夢を飲み込み、時間を奪い、心を支配して、擦り切れていく。いま抱えている「理想」を保とうとすればするほど「思い描いていた理想」とは乖離してゆく。
麦くんが夢見たイラストレーターの世界。そもそも安請負だった挿絵のギャラが良心につけ込まれ値切りの一択。飯を食うために夢を片隅に置いて就活に励み、聞いていた業務内容と異なる忙殺の社会。彼のアイデンティティを育んだ趣味やカルチャーはパズドラの中に吸い込まれて2人の関係を保つための前進だったはずの決断は逆に2人の距離を遠ざけてゆく。
何も大きな事件はない。
何も大きな問題もない。
だけど、2人の生活に社会の歯車が重なった瞬間から2人の時間は逆方向に進み始める。現代版ライムライト。
隣にいるのに「いられない時間」
過ごす時間が「空気になっていく瞬間」
今日で2人で過ごす時間をお終いにしようと決断したファミレス。

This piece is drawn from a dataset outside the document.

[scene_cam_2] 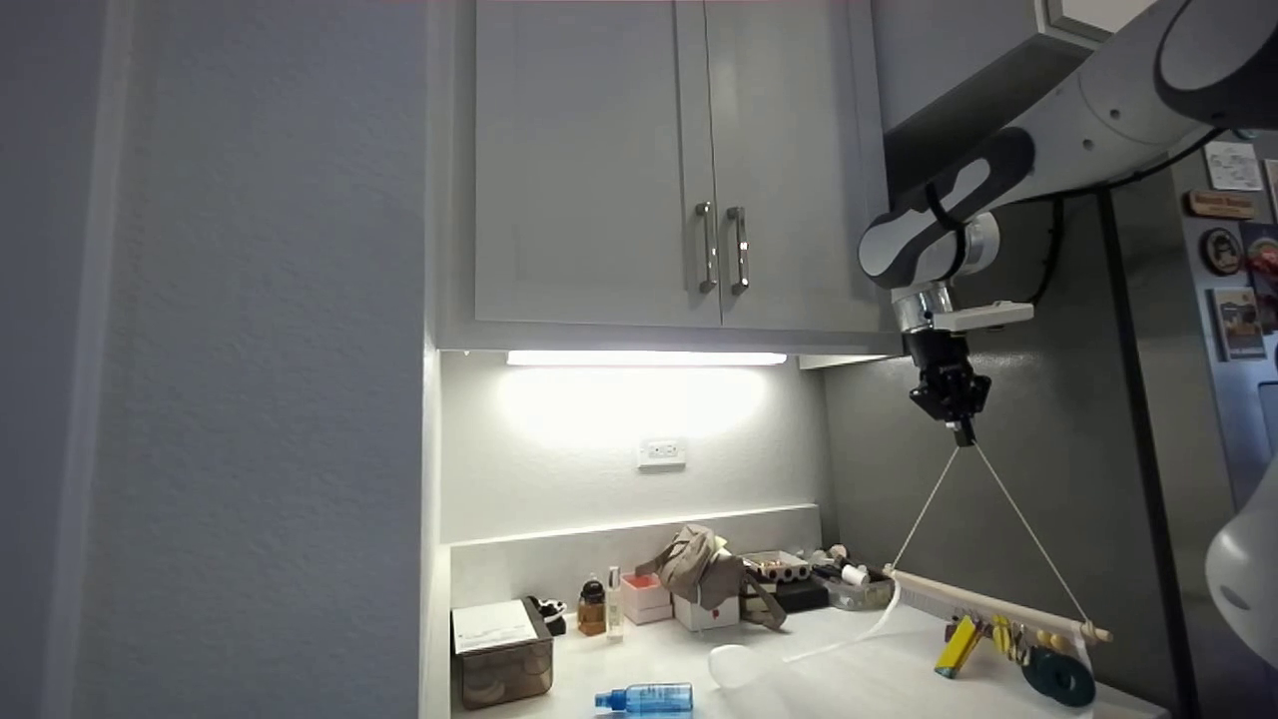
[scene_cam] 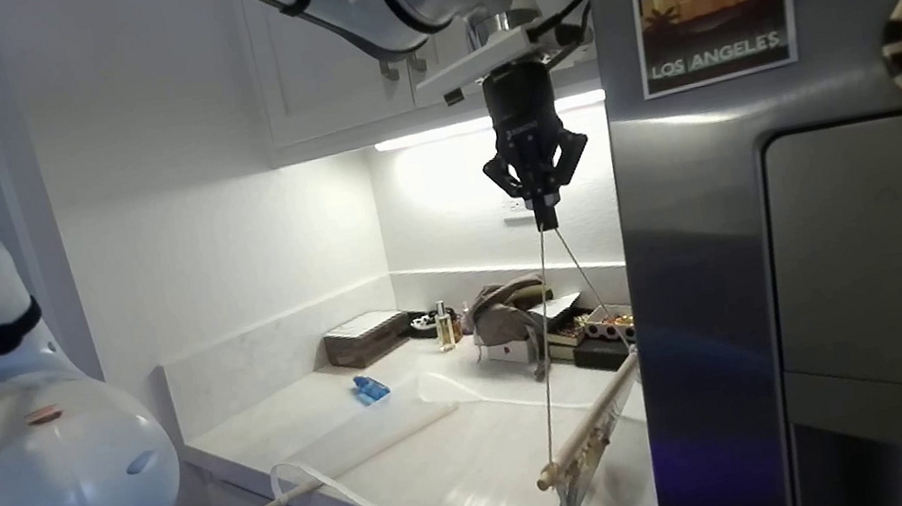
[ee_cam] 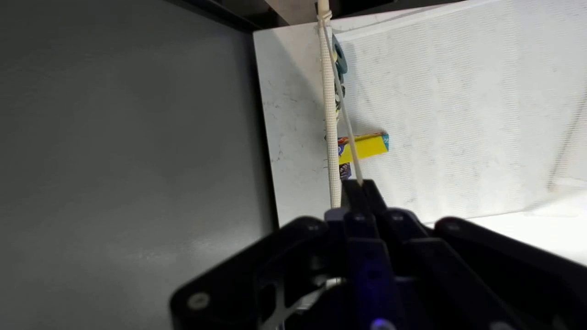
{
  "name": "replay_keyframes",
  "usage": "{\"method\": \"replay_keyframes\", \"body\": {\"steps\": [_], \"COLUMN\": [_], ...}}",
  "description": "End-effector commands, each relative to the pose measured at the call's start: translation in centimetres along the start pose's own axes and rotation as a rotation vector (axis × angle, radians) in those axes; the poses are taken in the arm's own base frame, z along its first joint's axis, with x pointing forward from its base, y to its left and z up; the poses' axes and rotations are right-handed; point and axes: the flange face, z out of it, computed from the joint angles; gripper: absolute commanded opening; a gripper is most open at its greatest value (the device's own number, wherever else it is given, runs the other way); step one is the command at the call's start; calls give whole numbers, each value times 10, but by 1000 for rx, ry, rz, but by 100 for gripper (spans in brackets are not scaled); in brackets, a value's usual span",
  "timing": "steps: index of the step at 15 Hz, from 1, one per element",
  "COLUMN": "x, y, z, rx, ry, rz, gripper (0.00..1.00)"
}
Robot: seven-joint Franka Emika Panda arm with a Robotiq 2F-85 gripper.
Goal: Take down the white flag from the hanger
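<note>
Cloth of the white flag (scene_cam: pixel 469 470) is seen from the left, in an exterior view, spread slack over the table (scene_cam: pixel 265 431), by which most of its weight is probably borne. Its left end is stiffened by a lower rod (scene_cam: pixel 357 458), laid slantwise and reaching to the table's front edge. Near it, a blue spray bottle (scene_cam: pixel 370 389) is found lying; whether it is touched by the cloth cannot be told. Farther right, the cord (ee_cam: pixel 347 123) is pinched at its peak in the claw (scene_cam: pixel 547 223), whose fingers are pressed together on it, presumably so that both ends of the upper rod (scene_cam: pixel 591 418) can be borne from one point. Beneath that rod, which is hung above the table, small trinkets (scene_cam_2: pixel 958 647) are carried. By the refrigerator (scene_cam: pixel 698 276) at far right, sideways room seems to be limited. No hanger can be made out, so the flag is judged to be down already, with only its lowering and release left to be done.
</note>
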Motion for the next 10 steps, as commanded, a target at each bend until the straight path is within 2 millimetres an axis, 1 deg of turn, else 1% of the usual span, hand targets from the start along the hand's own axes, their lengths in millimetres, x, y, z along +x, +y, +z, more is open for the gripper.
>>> {"method": "replay_keyframes", "body": {"steps": [1,8,10], "x": [7,23,27], "y": [7,11,10], "z": [17,54,61], "rx": [-31,-93,-93], "ry": [-11,-60,-56], "rz": [17,30,27], "gripper": [0,0,0]}}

出会ったあの頃の2人のように余所余所しく素直に謙虚に本や音楽の話で盛り上がる今まさに新たな物語が動き出そうとしている「いつも2人が使っていたテーブル」で会話を弾ませるカップルの姿に切なさが込み上げて思わず涙が溢れる麦くんと絹ちゃんに過去の自分の思い出を重ねた観客も少なくはないのでは。
若い頃何か「特別」なものに憧れて「普通」を否定し他人と異なるカルチャーでアイデンティティを研ぎ澄ませ、結果社会の中で何者にもなれない自分と理想を描ききれない現実の厳しさに直面し、「普通」を保つことすら困難になる淵で、2人の間に残された唯一の「理想」としての「別れ」という「現実」を選択するという彼らの前進に、なぜか己を投影し涙するのである。
恋の3幕構成「はじまり」「つむぎ」「おわり」を見届けエミネム主演「エイトマイル」以来の背中越しのバイバイで清々しく終演。
エンドロール中、脳内で勝手にドリカムの「なんて恋したんだろ」を再生させて鼻水ずびずばの大号泣。なんて良い映画見たんだろ。